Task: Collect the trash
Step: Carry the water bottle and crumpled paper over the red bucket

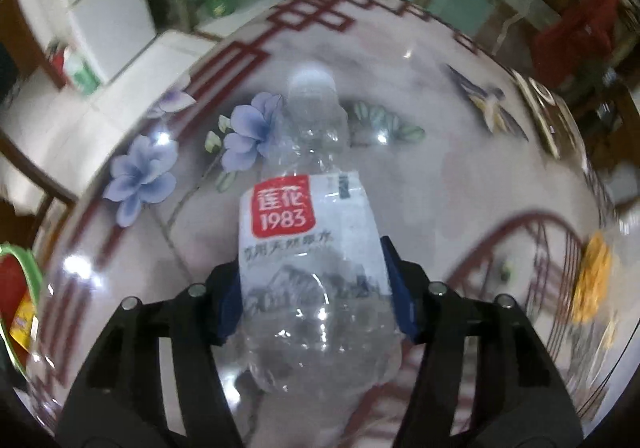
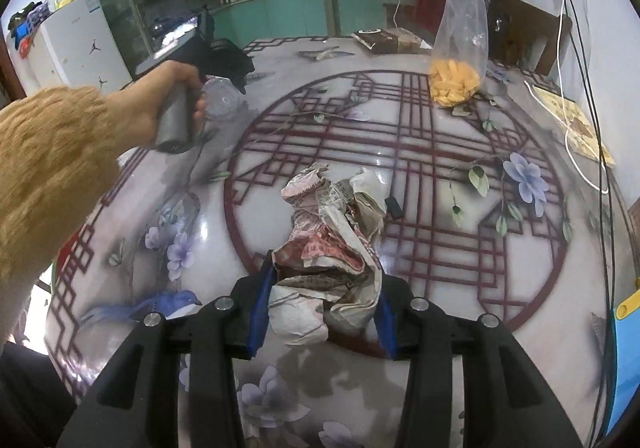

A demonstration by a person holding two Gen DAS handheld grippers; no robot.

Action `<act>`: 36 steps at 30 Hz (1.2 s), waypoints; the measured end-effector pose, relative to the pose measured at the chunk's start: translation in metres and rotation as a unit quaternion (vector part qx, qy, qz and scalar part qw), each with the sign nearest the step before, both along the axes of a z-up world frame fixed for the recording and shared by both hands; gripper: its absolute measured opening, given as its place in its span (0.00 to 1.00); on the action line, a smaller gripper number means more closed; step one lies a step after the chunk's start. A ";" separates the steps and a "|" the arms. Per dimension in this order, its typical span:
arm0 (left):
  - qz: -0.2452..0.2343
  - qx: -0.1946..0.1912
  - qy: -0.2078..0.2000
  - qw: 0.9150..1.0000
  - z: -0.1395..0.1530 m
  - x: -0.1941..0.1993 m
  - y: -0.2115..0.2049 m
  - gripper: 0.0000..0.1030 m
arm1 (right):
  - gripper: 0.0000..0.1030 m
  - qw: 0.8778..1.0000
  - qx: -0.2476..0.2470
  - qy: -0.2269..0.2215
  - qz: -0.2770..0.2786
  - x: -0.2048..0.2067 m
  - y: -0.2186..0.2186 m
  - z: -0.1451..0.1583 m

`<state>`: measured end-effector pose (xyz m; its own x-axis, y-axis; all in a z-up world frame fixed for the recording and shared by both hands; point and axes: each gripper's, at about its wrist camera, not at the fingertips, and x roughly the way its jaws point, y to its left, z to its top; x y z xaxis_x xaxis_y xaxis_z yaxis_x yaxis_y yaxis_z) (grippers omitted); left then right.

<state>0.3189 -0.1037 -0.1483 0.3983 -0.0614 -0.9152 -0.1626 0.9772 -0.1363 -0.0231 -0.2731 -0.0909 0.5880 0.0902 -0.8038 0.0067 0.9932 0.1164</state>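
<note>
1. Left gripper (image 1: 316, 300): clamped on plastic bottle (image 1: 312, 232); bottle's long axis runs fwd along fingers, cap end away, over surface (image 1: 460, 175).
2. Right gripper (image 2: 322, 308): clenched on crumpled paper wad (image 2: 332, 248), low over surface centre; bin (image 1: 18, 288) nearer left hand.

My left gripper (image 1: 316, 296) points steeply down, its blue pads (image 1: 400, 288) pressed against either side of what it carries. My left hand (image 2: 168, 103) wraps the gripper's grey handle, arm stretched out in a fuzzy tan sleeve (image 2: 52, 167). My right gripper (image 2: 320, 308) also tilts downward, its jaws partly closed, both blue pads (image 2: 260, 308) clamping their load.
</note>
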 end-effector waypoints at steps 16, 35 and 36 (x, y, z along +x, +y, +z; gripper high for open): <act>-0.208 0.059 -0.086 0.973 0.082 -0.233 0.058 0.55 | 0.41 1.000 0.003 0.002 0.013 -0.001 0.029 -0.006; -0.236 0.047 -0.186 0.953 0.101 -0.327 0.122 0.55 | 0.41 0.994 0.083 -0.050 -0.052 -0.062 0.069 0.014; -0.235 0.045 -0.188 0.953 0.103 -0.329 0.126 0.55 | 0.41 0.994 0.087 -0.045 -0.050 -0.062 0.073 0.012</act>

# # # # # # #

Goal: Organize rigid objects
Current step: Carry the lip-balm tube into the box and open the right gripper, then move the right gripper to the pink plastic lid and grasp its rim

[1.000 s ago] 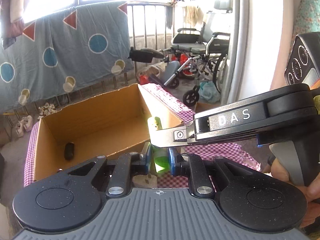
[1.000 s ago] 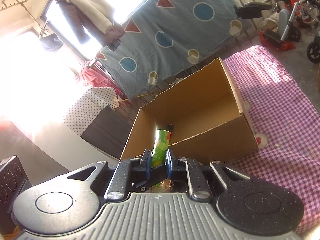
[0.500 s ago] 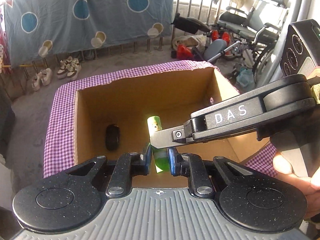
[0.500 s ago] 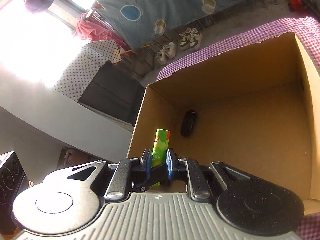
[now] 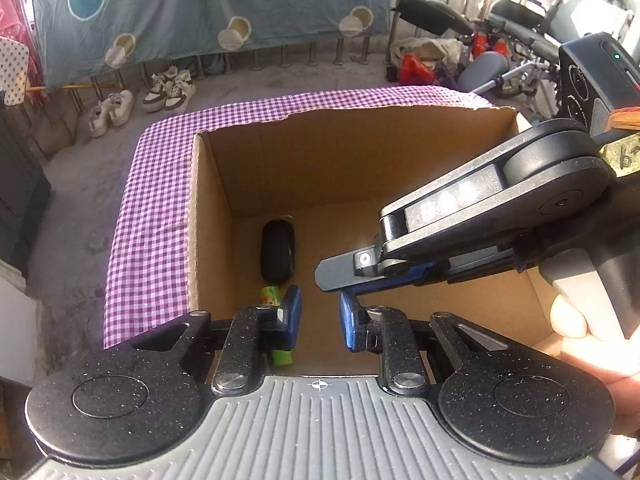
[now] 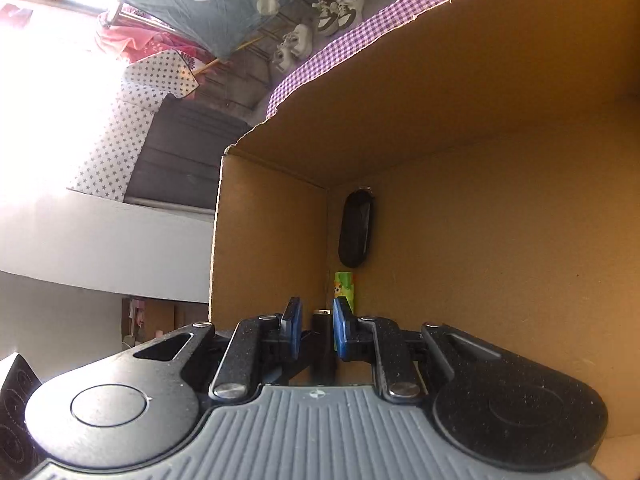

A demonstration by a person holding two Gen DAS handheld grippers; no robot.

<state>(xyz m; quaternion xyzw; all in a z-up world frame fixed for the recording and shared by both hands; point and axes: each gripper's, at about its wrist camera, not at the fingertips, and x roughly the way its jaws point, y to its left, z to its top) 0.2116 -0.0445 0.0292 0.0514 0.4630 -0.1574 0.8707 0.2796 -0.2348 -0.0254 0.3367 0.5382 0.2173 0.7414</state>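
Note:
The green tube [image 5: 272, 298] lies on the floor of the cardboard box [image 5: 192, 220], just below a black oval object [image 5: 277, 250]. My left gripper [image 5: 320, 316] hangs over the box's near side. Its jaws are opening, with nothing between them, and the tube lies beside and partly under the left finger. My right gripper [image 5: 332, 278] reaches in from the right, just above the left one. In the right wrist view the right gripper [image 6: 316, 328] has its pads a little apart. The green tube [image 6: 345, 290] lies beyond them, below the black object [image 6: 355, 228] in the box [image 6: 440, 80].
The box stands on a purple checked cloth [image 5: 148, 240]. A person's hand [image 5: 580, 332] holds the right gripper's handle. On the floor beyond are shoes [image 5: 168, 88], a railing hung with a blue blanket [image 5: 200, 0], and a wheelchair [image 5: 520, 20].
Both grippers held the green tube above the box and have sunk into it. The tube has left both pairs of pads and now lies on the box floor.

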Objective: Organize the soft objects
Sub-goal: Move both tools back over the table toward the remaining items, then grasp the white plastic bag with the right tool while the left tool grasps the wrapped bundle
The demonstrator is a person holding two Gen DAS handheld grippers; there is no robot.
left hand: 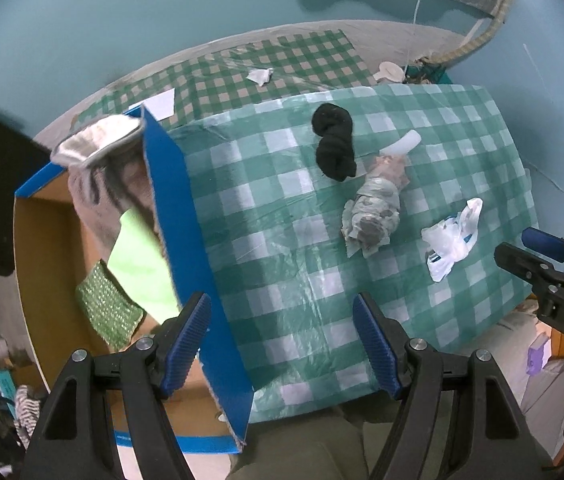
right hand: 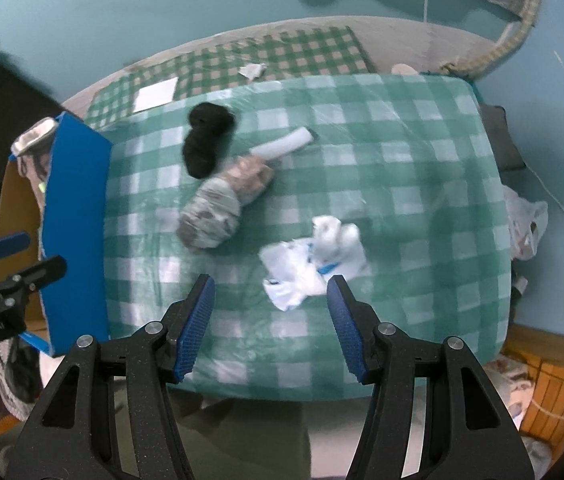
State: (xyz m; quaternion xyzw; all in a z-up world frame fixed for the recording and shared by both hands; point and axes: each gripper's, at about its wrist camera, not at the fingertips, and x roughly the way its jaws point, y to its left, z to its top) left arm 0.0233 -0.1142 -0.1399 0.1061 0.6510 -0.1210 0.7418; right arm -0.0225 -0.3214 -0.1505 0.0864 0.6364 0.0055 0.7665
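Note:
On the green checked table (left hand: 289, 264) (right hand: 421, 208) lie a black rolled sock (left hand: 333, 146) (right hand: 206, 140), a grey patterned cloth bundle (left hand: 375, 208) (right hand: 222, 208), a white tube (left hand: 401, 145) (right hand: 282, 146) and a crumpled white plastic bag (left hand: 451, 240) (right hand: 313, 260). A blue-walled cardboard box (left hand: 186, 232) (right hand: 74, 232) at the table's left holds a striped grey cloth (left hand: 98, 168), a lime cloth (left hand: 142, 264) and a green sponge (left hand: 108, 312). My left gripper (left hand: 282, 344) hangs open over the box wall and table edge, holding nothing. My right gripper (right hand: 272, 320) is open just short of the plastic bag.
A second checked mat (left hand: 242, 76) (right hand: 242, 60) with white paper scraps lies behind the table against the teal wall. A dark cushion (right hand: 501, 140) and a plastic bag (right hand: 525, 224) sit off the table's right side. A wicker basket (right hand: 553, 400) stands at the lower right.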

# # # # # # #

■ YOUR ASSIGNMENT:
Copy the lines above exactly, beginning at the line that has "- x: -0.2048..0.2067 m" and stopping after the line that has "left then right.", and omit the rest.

■ RESPONSE BELOW:
  - x: -0.2048..0.2067 m
  - y: -0.2186..0.2186 m
  - z: -0.1451..0.1583 m

`<state>`: measured end-effector pose (xyz m; its own x-axis, y-axis; all in a z-up world frame fixed for the recording and shared by both hands; point and axes: each gripper's, at about its wrist camera, not at the fingertips, and x roughly the way its jaws point, y to its left, z to its top; x y z xaxis_x xaxis_y xaxis_z yaxis_x yaxis_y yaxis_z) (grippers omitted); left then right.

No more output will be produced for this exercise.